------ Source material ------

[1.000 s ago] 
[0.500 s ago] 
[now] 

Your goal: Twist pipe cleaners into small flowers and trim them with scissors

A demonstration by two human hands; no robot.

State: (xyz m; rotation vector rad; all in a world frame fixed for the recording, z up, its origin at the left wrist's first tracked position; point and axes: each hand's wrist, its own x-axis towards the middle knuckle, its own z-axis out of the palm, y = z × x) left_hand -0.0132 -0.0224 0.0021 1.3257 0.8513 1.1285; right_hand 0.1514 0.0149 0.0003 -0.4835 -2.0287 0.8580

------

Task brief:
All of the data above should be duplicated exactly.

Solution for this exercise:
[1.000 s ago] 
[0.500 s ago] 
[now] 

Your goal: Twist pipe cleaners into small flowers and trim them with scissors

A demonstration by two human hands; no robot.

State: (xyz m; rotation vector rad; all in a world frame fixed for the recording, z up, its origin at the left wrist's first tracked position; point and axes: each hand's wrist, its own x-axis towards the middle knuckle, its own z-axis out of the palm, y = z × x) left_hand -0.0132 -0.0224 0.0021 1.3257 0.8513 1.1285; right_hand 0.1514 0.0149 0.0003 -0.4835 -2.0287 0.8580

The answer has now been finished.